Required action
Every line below that carries the word "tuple" needs to be copied.

Data for this task
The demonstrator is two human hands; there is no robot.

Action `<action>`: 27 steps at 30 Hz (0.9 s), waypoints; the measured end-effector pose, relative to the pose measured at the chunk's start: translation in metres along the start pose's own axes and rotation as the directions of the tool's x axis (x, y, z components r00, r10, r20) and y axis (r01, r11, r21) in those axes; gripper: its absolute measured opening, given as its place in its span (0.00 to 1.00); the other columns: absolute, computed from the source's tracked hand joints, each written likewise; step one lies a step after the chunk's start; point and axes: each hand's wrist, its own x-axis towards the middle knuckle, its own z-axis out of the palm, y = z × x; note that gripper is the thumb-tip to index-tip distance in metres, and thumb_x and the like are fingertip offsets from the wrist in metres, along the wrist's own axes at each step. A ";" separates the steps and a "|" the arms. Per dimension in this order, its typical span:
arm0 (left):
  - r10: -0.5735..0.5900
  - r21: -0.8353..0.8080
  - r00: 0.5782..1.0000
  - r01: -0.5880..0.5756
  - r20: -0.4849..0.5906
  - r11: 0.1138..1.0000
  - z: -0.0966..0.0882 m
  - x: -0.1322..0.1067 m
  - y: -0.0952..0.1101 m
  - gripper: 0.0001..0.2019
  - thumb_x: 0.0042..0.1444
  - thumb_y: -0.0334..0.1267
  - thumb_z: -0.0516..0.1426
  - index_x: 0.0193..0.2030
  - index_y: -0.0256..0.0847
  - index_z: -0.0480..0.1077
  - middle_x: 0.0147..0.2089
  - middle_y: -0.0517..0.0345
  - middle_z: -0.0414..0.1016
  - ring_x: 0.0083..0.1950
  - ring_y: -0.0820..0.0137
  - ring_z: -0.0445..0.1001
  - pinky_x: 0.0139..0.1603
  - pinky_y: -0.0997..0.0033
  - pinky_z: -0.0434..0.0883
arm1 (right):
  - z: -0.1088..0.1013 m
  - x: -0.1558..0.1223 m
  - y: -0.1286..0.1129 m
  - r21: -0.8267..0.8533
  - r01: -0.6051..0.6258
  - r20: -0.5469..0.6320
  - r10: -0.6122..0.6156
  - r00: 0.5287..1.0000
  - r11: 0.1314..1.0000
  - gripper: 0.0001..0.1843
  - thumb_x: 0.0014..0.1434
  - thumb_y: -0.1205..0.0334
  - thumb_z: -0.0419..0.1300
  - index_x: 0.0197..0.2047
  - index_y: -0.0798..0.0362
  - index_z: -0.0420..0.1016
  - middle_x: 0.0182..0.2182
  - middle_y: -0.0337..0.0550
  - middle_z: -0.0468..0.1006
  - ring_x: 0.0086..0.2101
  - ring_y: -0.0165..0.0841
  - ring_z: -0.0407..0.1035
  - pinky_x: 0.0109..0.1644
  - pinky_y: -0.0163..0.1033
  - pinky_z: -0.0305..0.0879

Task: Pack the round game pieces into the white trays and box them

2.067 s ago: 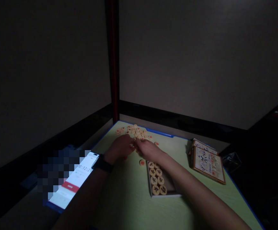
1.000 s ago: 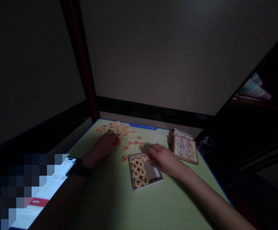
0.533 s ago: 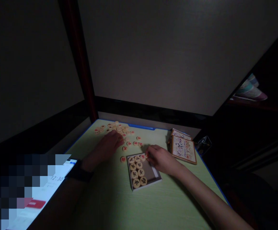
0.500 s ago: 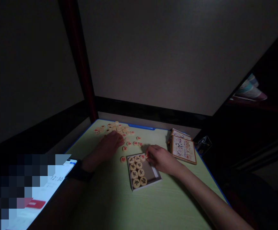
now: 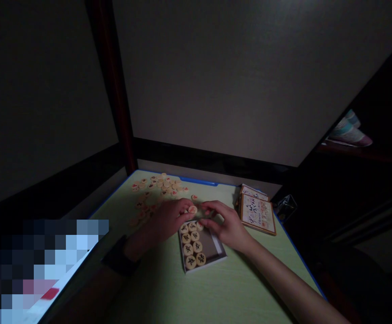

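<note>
Seating position over a green table (image 5: 243, 288), viewed from my head. My left hand (image 5: 167, 220) pinches a round piece (image 5: 192, 210) between thumb and fingers, raised just beyond the far edge of the shallow box (image 5: 209, 247), its reddish-marked face turned toward me. My right hand (image 5: 228, 227) is unclenched over the box's far right corner, thumb and forefinger parted, with nothing seen between them; its thumb lies so near the red-marked piece (image 5: 200, 225) in the far row that I cannot tell whether the two touch. Eight black-marked pieces (image 5: 188, 249) fill the two left columns of the box, and its right part shows bare floor. Loose pieces (image 5: 167, 184) lie scattered toward the table's far left, some partly behind my left hand, while a framed, printed case (image 5: 258, 213) rests to the right. Handling, as I judge it: the round piece is probably light, hard and stiff, not easily broken, yet its smooth rim may slip or roll under an uneven pinch; the best hold is across opposite points of the rim, low pressure, fingertips clear of the lower face
</note>
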 end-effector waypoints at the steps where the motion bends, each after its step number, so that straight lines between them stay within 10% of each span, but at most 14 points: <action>1: 0.005 -0.051 1.000 -0.004 0.015 0.999 0.003 -0.001 0.002 0.08 0.59 0.41 0.55 0.42 0.42 0.73 0.41 0.56 0.81 0.44 0.65 0.77 0.45 0.70 0.70 | 0.003 -0.001 0.001 0.002 0.024 -0.005 -0.024 1.000 1.000 0.17 0.60 0.66 0.63 0.53 0.49 0.73 0.41 0.45 0.78 0.40 0.34 0.73 0.45 0.38 0.69; 17: -0.077 -0.372 0.990 0.117 0.120 0.921 0.021 0.000 -0.006 0.23 0.51 0.44 0.59 0.54 0.42 0.70 0.37 0.57 0.82 0.40 0.65 0.79 0.42 0.68 0.73 | 0.006 -0.005 0.007 -0.090 0.102 0.095 -0.093 0.991 0.991 0.09 0.64 0.62 0.60 0.48 0.52 0.75 0.38 0.46 0.80 0.38 0.34 0.74 0.43 0.37 0.69; 23: -0.104 -0.053 0.986 0.098 -0.134 0.994 -0.002 0.005 -0.011 0.13 0.56 0.47 0.54 0.34 0.42 0.74 0.29 0.60 0.78 0.31 0.69 0.74 0.34 0.71 0.67 | -0.023 0.005 0.013 -0.202 -0.068 0.133 0.096 0.987 0.977 0.07 0.59 0.68 0.64 0.42 0.54 0.74 0.37 0.45 0.78 0.37 0.35 0.72 0.43 0.38 0.67; 27: -0.192 0.006 0.893 0.213 -0.408 0.977 -0.018 0.007 -0.020 0.16 0.55 0.49 0.54 0.22 0.41 0.67 0.19 0.63 0.67 0.25 0.72 0.66 0.28 0.73 0.60 | -0.025 0.007 0.017 -0.232 -0.057 0.261 0.118 0.958 0.971 0.09 0.53 0.73 0.66 0.38 0.55 0.76 0.38 0.46 0.77 0.41 0.37 0.71 0.46 0.39 0.66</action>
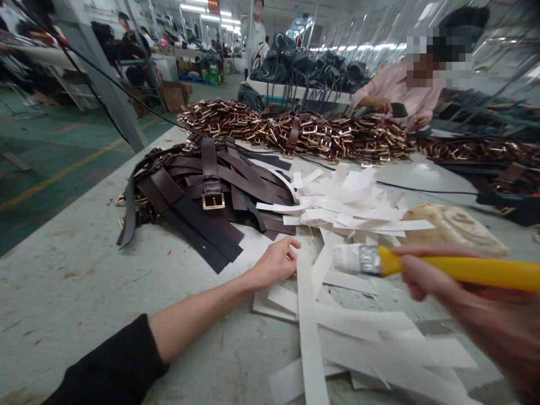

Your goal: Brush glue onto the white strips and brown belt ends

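Observation:
In the head view, my right hand point(447, 281) is closed round the yellow handle of a paintbrush point(464, 270). Its metal band and white-coated bristles point left over the strips; brush and hand are somewhat blurred. My left hand point(278, 261) has its fingers curled in a pinch at the far end of a long white strip point(310, 332), which runs toward me. Under and beside that strip lie several more white strips point(371, 349), loosely overlapping. A second heap of white strips point(350, 202) lies just beyond the brush.
Dark brown belt pieces with gold buckles point(211, 174) are heaped left of the strips. A long pile of buckled belts point(295, 132) lines the table's point(84, 292) far side. A crumpled tan cloth-like thing point(455, 228) lies right. Across the table a person in pink point(392, 90) handles something dark.

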### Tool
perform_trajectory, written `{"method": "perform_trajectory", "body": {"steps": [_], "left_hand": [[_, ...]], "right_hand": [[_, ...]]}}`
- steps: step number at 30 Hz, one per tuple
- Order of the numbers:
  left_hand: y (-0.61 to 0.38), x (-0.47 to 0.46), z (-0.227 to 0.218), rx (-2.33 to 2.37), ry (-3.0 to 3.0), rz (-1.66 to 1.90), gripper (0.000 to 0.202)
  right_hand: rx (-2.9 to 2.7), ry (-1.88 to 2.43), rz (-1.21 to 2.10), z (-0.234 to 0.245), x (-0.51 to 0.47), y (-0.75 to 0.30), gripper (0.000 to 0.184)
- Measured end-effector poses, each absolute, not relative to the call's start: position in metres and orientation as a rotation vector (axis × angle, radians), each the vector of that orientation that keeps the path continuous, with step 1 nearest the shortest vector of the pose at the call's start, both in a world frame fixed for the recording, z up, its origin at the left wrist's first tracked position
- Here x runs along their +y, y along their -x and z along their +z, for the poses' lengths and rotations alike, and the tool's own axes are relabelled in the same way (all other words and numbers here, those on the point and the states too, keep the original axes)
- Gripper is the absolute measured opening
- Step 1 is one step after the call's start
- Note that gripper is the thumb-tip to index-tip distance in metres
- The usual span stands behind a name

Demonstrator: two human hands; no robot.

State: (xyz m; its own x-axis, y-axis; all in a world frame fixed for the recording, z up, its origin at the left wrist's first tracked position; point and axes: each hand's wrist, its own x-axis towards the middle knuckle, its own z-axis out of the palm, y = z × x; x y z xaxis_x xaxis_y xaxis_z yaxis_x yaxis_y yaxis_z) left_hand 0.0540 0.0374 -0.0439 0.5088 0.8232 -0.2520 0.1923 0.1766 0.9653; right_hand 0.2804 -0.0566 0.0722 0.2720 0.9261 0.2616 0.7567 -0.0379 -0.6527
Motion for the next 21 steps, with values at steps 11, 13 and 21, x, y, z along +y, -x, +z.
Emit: {"method": "perform_trajectory", "body": {"steps": [11, 13, 21], "left_hand": [[-0.061, 0.044, -0.042, 0.932, -1.245, 0.549, 0.044], [-0.065, 0.045, -0.044, 0.908, -1.267, 0.527, 0.043], [-0.064, 0.045, -0.029, 0.923, -1.112, 0.416, 0.025]], "right_hand": [[-1.46, 1.748, 0.436, 0.035, -0.039, -0.251, 0.028], [-1.46, 1.76, 0.528, 0.034, -0.042, -0.254, 0.028], [-1.398, 1.758, 0.528, 0.03, -0.046, -0.262, 0.031]]}}
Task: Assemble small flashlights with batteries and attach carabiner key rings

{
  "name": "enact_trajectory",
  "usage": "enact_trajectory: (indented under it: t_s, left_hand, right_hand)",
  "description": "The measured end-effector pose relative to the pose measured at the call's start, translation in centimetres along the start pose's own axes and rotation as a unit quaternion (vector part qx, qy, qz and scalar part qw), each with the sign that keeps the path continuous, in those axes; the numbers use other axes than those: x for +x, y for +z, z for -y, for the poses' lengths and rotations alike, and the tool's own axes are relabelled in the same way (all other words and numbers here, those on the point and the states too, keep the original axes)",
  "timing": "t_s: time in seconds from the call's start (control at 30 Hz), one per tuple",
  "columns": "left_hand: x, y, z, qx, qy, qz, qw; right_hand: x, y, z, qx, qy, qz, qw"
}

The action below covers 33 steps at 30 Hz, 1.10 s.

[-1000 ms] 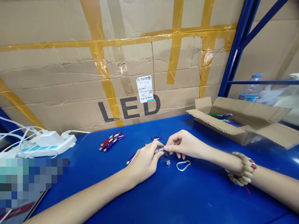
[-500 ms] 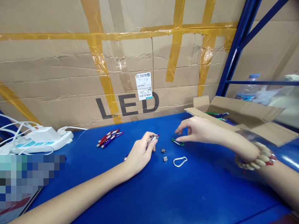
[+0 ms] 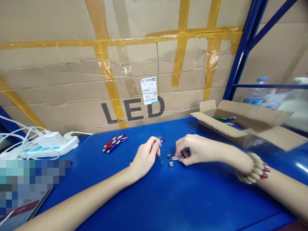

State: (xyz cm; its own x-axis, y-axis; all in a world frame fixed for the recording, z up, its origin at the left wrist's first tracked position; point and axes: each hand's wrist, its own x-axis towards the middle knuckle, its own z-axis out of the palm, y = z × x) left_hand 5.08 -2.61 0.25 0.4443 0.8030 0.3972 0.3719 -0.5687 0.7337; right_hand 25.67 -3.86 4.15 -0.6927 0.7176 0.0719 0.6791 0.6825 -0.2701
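My left hand (image 3: 146, 155) is closed around a slim keychain flashlight. Its silver end (image 3: 159, 138) and a bit of purple clip (image 3: 163, 140) stick out past my thumb and forefinger; my palm hides most of its body. To the right, my right hand (image 3: 191, 150) pinches a silver carabiner (image 3: 176, 158) low over the table. Behind those fingers a green carabiner (image 3: 188, 149) is mostly hidden. Two small silver metal pieces, an upper one (image 3: 169, 155) and a lower one (image 3: 170, 164), lie between my hands, close to the silver carabiner.
Several red and purple flashlights with clips (image 3: 115, 143) lie at the back left. A white power strip (image 3: 64, 146) with cables sits farther left. At the right stands an open cardboard box (image 3: 216, 125) holding more flashlights. A large carton (image 3: 134, 70) backs the blue table (image 3: 154, 199).
My right hand has moved down and toward me from beside the green carabiner and taken hold of the silver carabiner, shifting it left. My left hand has stayed nearly in place.
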Motion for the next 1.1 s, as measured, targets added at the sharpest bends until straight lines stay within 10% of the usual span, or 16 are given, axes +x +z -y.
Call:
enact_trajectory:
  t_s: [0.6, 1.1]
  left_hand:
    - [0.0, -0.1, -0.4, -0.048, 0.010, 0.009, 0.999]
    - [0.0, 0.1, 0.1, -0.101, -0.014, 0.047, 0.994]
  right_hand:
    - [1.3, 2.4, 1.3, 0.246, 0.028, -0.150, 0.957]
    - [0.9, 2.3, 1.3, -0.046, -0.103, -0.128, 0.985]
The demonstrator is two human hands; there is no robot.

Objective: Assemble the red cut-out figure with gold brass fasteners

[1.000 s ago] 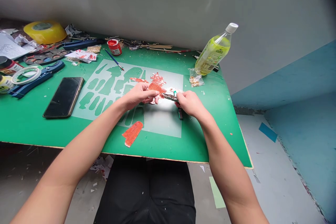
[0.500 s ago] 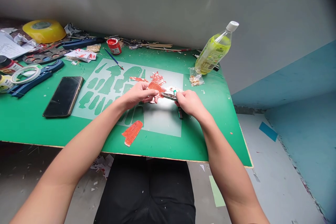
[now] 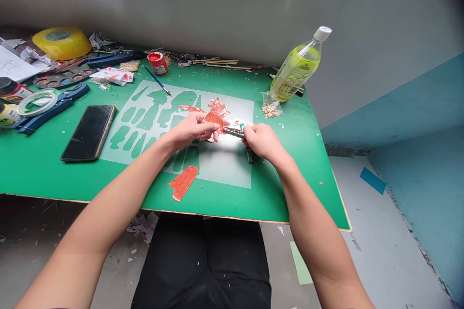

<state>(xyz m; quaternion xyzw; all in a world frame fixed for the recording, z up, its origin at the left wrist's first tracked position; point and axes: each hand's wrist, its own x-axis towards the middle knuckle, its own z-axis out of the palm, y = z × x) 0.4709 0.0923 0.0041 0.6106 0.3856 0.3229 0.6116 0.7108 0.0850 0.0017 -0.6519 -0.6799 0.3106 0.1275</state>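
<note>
My left hand [image 3: 189,131] pinches a small red-painted cut-out piece [image 3: 215,119] above a frosted plastic stencil sheet [image 3: 228,164] on the green table [image 3: 54,174]. My right hand [image 3: 263,141] is closed round a small metal tool [image 3: 234,131] with dark handles, its tip touching the red piece. More red-painted scraps [image 3: 218,105] lie just behind the hands. Another red cut-out [image 3: 183,182] lies on the table near the front edge.
A black phone [image 3: 89,132] lies left of the stencil. A red paint pot [image 3: 158,63], a brush [image 3: 158,81], a yellow tape roll [image 3: 61,41], blue pliers [image 3: 54,104] and a palette [image 3: 61,77] crowd the back left. A green drink bottle [image 3: 297,68] and small bag [image 3: 271,107] stand right.
</note>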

Response
- steps: step number at 30 Hz, one per tuple
  "timing": "t_s: time in seconds from the call's start (control at 30 Hz), one per tuple",

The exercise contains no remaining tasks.